P2Y2 receptor-stimulated release of prostaglandin E2 by rat inner medullary collecting duct preparations

Brett D. Welch, Noel G. Carlson, Huihui Shi, Leslie Myatt, Bellamkonda K. Kishore

Research output: Contribution to journalArticlepeer-review

54 Scopus citations


Extracellular nucleotides, acting through the P2Y2 receptor and the associated phosphoinositide-Ca2+ signaling pathway, inhibit AVP-stimulated osmotic water permeability in rat inner medullary collecting duct (IMCD). Because a rise in intracellular Ca2+ is frequently associated with enhanced arachidonic acid metabolism, we examined the effect of activation of the P2Y2 receptor on release of PGE2 in freshly prepared rat IMCD suspensions.
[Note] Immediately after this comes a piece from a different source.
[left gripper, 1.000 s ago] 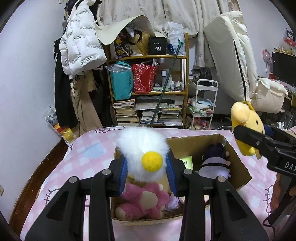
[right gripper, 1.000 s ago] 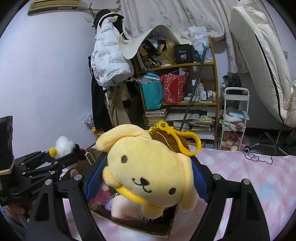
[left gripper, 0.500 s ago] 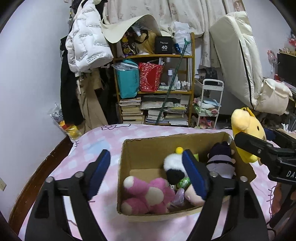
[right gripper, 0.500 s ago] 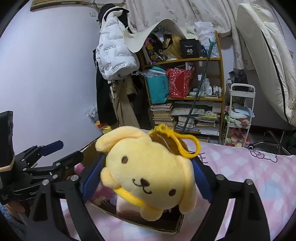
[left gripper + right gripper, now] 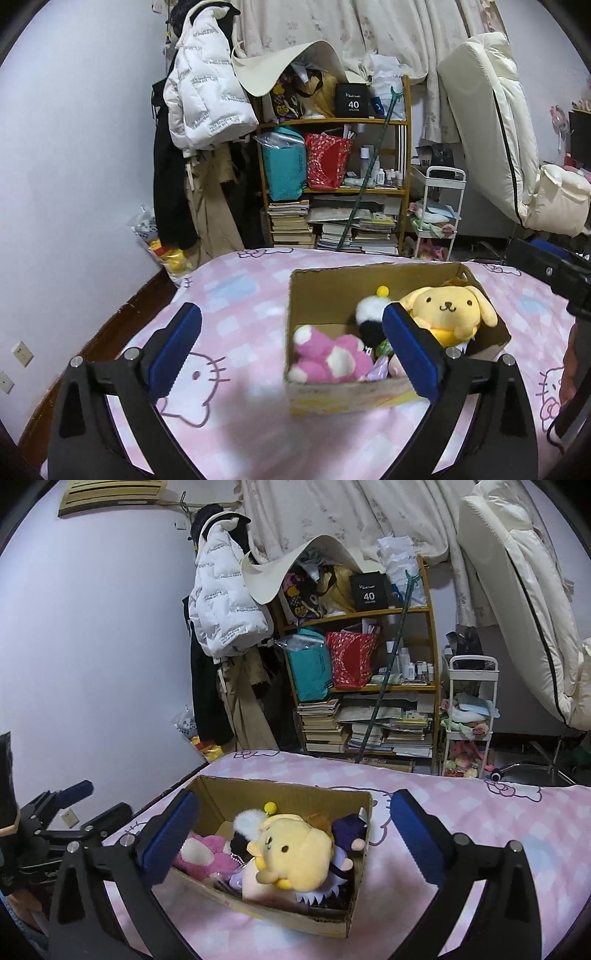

Unstimulated IMCD released moderate, but significant, amounts of PGE2, which were more sensitive to cyclooxygenase (COX)-2 than COX-1 inhibition. Agonist activation of P2Y 2 receptor by adenosine 5′-O-(3-thiotriphosphate) enhanced release of PGE2 from IMCD in a time- and concentration-dependent fashion. Purinergic-stimulated release of PGE2 was completely blocked by nonspecific COX inhibitors (flurbiprofen and 2-acetoxyphenylhept-2-ynyl sulfide). Differential COX inhibition studies revealed that purinergic-stimulated release of PGE2 was more sensitive to a COX-1-specific inhibitor (valeroyl salicylate) than a COX-2-specific inhibitor (NS-398). Thus purinergic stimulation resulted in significantly more release of PGE2 in the presence of COX-2 inhibitor than COX-1 inhibitor. If it is assumed that increased release of PGE2 is related to its increased production, our results suggest that purinergic stimulation of IMCD results in enhanced production and release of PGE2 in a COX-1-dependent fashion. Because PGE2 is known to affect transport of water, salt, and urea in IMCD, interaction of the purinergic system with the prostanoid system in IMCD can modulate handling of water, salt, and urea by IMCD and, thus, may constitute an AVP-independent regulatory mechanism.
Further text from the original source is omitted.